Loser
Upon graduating five years ago, I started looking for a job in the busy streets of Metro Manila. Relying only on Google maps and a few bucks my sister gave me, I went to more or less than ten interviews. All of these, sadly, are failures.
Among those afternoons when I went home empty-handed, I found myself crying. Bigbang's Loser was playing in the background. The orange skies peaked through the broken wooden window as if igniting my frustration. I guess I was so tired and demoralized.
Coming from a good university will surely not land you the job you want. There are many competitors. There are millions of people better than you.
I was blaming myself for not accepting that first job offer in which the salary is only bare minimum. I thought I could find a better job but I didn't and that night was my breaking point.
I decided to come home and study a few more units to get a teaching degree. Teaching is noble but I know that it's not for me and my heart breaks at that thought. Fast forward to today, I didn't venture in teaching because I got an office job that pays the bills, puts my skills to test, and lets me interact with awesome workmates. However, I oftentimes feel the dread.
When I'm at work, all I think is home. When I'm at home, all I think is work. Weekends fly by so fast. On weekdays, clock ticks awfully slow. Don't even make me talk about Wednesdays. I go home tired with my constant anxiety gnawing at the back of my head.
Zombie
You're getting old yet you're stuck in the same job for 4 years. You're getting old yet you still don't have savings. You're getting old and yet you can't pursue what you want. People who are younger than you accomplish more than what you can at your age.
I always have these thoughts and in most days, I live feeling empty. Thoughts are blocked. My emotions, too. Anxiety visits me everyday and it's the only thing I can feel. Without it, I feel like I'm just a zombie.
My solace are songs. Songs that can speak what I can't explain. Songs that don't make me emptier or sadder but can console me and tell me I'm not alone.

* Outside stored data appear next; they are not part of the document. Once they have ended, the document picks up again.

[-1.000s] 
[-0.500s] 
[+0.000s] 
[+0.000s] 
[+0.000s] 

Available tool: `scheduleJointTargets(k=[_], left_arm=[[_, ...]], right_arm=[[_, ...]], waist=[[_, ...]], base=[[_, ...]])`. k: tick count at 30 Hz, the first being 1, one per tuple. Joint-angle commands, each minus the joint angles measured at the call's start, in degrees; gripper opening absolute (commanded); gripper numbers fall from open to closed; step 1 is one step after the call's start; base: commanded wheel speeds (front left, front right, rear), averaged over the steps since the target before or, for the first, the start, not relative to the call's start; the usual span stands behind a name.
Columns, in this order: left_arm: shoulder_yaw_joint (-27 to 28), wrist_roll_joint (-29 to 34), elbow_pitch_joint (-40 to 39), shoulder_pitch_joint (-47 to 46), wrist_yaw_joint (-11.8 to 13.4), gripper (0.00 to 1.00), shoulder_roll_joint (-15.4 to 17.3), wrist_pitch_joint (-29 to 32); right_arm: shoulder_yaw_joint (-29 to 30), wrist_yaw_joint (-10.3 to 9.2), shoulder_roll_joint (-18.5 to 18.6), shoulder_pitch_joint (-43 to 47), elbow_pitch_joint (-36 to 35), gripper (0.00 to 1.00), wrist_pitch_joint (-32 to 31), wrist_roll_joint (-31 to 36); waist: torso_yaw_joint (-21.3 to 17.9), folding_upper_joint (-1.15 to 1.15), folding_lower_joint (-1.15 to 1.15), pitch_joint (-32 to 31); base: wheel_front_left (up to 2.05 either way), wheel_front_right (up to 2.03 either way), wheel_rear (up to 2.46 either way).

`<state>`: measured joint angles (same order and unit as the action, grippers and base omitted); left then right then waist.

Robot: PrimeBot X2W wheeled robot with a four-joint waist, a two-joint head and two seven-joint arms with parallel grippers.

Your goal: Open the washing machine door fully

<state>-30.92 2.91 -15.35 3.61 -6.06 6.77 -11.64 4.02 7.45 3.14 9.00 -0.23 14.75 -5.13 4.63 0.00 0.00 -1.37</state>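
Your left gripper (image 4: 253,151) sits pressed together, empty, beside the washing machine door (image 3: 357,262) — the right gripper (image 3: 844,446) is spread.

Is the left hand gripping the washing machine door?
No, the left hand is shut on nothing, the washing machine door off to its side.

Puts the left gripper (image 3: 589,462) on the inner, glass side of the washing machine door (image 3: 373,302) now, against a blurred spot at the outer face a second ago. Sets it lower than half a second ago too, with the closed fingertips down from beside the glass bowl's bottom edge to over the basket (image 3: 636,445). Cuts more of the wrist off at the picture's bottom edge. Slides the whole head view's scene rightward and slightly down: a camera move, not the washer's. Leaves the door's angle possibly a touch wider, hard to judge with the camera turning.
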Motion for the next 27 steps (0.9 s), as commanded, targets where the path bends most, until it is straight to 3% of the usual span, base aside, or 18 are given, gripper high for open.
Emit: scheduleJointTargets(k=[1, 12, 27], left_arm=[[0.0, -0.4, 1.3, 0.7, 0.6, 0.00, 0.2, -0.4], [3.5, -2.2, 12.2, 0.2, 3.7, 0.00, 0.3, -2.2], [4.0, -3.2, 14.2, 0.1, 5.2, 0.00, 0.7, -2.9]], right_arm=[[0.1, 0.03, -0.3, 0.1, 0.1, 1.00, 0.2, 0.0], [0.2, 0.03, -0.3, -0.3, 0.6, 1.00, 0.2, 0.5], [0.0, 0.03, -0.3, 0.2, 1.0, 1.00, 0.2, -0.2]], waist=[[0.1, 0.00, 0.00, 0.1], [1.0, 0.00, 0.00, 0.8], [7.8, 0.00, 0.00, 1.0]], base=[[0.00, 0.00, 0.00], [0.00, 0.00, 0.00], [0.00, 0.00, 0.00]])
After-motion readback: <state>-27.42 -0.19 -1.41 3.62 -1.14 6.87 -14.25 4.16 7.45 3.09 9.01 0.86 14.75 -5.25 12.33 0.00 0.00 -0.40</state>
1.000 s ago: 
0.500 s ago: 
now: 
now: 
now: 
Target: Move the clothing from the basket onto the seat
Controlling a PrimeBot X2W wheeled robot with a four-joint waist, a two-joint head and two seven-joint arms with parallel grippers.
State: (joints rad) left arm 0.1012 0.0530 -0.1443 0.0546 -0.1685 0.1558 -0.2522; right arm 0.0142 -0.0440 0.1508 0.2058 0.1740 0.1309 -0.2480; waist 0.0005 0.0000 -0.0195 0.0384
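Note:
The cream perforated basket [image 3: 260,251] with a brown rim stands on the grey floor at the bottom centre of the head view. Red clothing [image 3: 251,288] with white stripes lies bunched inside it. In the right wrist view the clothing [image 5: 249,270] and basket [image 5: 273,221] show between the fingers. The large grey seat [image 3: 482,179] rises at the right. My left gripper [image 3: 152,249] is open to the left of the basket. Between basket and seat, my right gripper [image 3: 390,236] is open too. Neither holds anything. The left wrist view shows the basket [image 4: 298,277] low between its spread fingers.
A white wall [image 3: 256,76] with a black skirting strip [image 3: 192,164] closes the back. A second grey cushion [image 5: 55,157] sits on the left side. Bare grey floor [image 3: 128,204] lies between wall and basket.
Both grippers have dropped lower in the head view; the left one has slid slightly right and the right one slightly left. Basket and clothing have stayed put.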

Last May, when Day6, a korean band, released their 6th mini album, I found the song that resonates not only what I feel, but what a lot of us feels.
Here's their original Zombie MV but so that everyone can relate, here's the English version. I promise it's sung and composed beautifully:
The Book of Us
Day6 released this album series starting from Gravity, Entropy, and now, the Demon. This series talks about human relationships explained with the help of Physics theories.
Entropy is the the state of "surprise" or "uncertainty." While the Demon is based on the Demon theory which causes particles to lean towards one side.